Underwater environments return from _Black Flag_, with players now being able to dive in any sufficiently deep body of water to explore wrecks and underwater ruins in search of loot. Since hostile animals such as crocodiles and hippos inhabit these waters, an underwater melee combat system was also created. In terms of transportation, Bayek can use feluccas to traverse the water, and horses, camels, and chariots to travel on land.

In addition, there are 20 tombs to explore; some of these are based on real-life locations, while others are fictional. The tombs will contain traps and some light puzzles, but they are, at their core, more about exploration and uncovering treasure. To navigate these darker spaces, Bayek can light torches and even set things on fire.

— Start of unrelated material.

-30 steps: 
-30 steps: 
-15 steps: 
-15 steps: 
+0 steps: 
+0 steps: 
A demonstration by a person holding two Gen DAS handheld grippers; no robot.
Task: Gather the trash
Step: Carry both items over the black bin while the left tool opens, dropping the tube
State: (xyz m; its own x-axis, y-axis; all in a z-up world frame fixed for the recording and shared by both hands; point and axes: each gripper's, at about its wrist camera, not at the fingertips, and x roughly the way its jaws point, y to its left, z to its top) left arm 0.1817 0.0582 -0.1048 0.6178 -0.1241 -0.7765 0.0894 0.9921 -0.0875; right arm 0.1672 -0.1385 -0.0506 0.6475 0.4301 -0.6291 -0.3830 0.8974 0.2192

Pre-purchase Assassin's Creed® Origins on Steam
Assassin's Creed® Origins
Assassin's Creed: Origins

Source: Assassin's Creed Origins on Xbox One, PS4, PC | Ubisoft (US)


----------



## Flash (Mar 7, 2017)

Assassin’s Creed Empire leak shows Egyptian setting | Metro New


----------



## gameranand (Mar 9, 2017)

Is this game even official yet ?


----------



## Flash (May 12, 2017)

First screenshot of Assassin’s Creed: Origins leaks, confirms Egypt setting

*i1.wp.com/www.criticalhit.net/images/2017/05/Assassins-Creed-Origins-leak_thumb.jpg


----------



## 007 (Jun 12, 2017)

E3 2017 Gameplay


----------



## 007 (Jun 12, 2017)

I like it but I'm wondering why everyone is moving towards a drone/aerial assisted gameplay. The trend is pretty obvious now.

GR Wildlands
Sniper GW3
WD2
AC Origins
BF1 (Dove thing) 

Sent from my Redmi Note 3 using Tapatalk


----------



## chimera201 (Jun 12, 2017)

@Alok Update OP










I like it. But aren't the pyramids built of slabs(stair steps) of stones and not a smooth slope surface?


----------



## Desmond (Jun 12, 2017)

chimera201 said:


> I like it. But aren't the pyramids built of slabs(stair steps) of stones and not a smooth slope surface?

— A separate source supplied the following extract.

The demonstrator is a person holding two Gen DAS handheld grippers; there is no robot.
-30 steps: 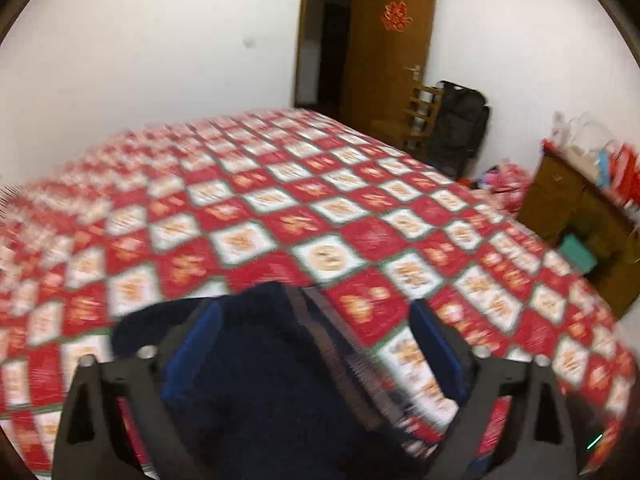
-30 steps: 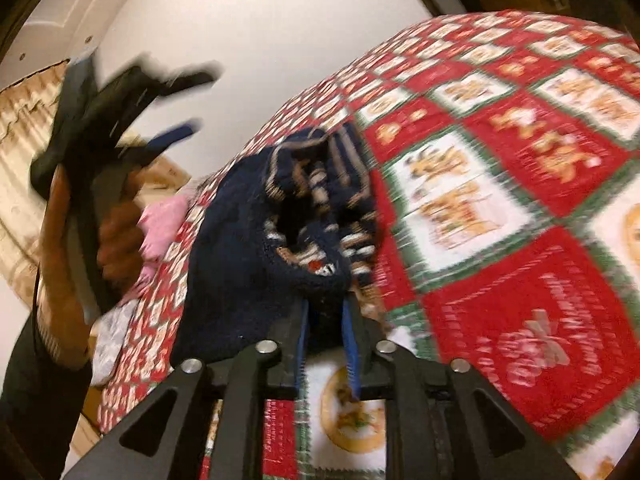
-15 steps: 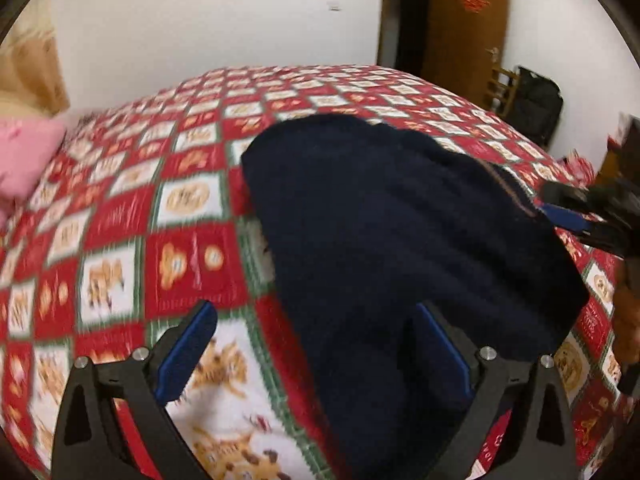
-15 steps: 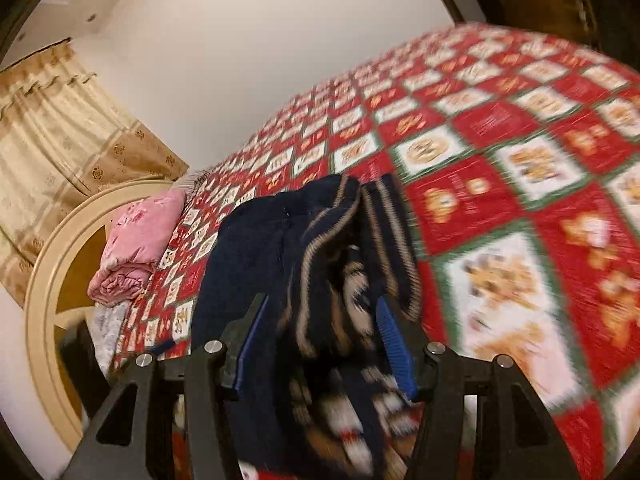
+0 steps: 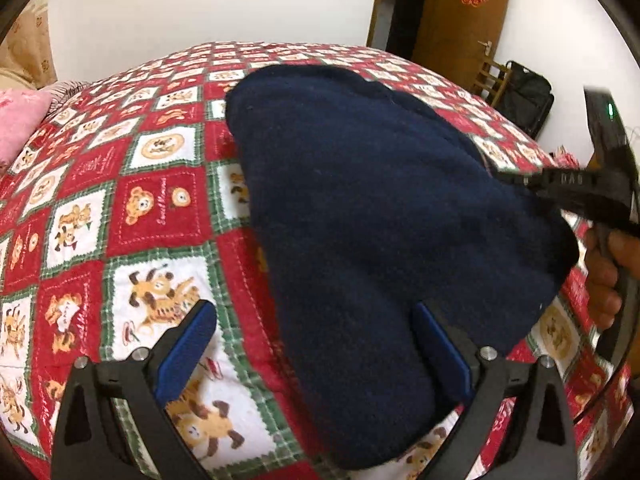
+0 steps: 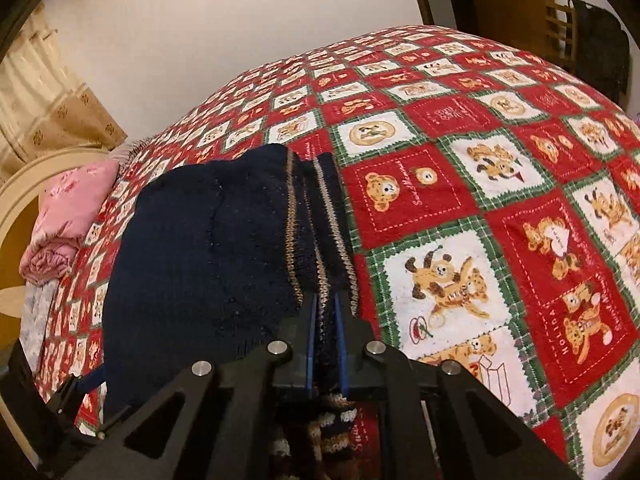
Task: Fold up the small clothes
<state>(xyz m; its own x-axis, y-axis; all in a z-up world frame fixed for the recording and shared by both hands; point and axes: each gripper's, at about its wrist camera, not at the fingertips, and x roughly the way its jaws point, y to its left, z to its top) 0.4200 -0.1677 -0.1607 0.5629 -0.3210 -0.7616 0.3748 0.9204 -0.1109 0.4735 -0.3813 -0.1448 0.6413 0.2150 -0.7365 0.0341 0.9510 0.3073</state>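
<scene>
One navy knitted sweater (image 6: pixel 208 248) is lying on one bed under one red teddy-bear quilt (image 6: pixel 500 168); two tongs, left (image 5: pixel 316 356) and right (image 6: pixel 326 332), are working, one pink pillow (image 6: pixel 76 204) sitting by one wooden door (image 5: pixel 464 20).

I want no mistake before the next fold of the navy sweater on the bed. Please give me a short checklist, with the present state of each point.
1. Right gripper shut on the striped hem of the navy sweater: ok.
2. Left gripper holds cloth: not ok; jaws open, the sweater only lies between them.
3. Sweater rests on the quilt: ok.
4. Sweater lies flat, no bunching: not ok; the striped edge is gathered in folds.
5. Pink bedding apart from the sweater: ok.
6. Underside layers aligned: cannot tell.
</scene>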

No, the pyramids used to have smooth exteriors made of marble. Over the years they were all stolen/destroyed.


----------



## Cyberghost (Jun 12, 2017)

Desmond David said:


> No, the pyramids used to have smooth exteriors made of marble. Over the years they were all stolen/destroyed.


They used limestones to build pyramids they were shiny and white in colour overtime they get faded and changes to yellow colour


----------



## Cyberghost (Jun 12, 2017)

Now Available to preorder for ₹3499

Also note that this is the 1st uplay integrated game coming with steam trading cards and steam achievements


----------



## Cyberghost (Jun 13, 2017)




----------



## chimera201 (Jun 13, 2017)

Desmond David said:


> No, the pyramids used to have smooth exteriors made of marble. Over the years they were all stolen/destroyed.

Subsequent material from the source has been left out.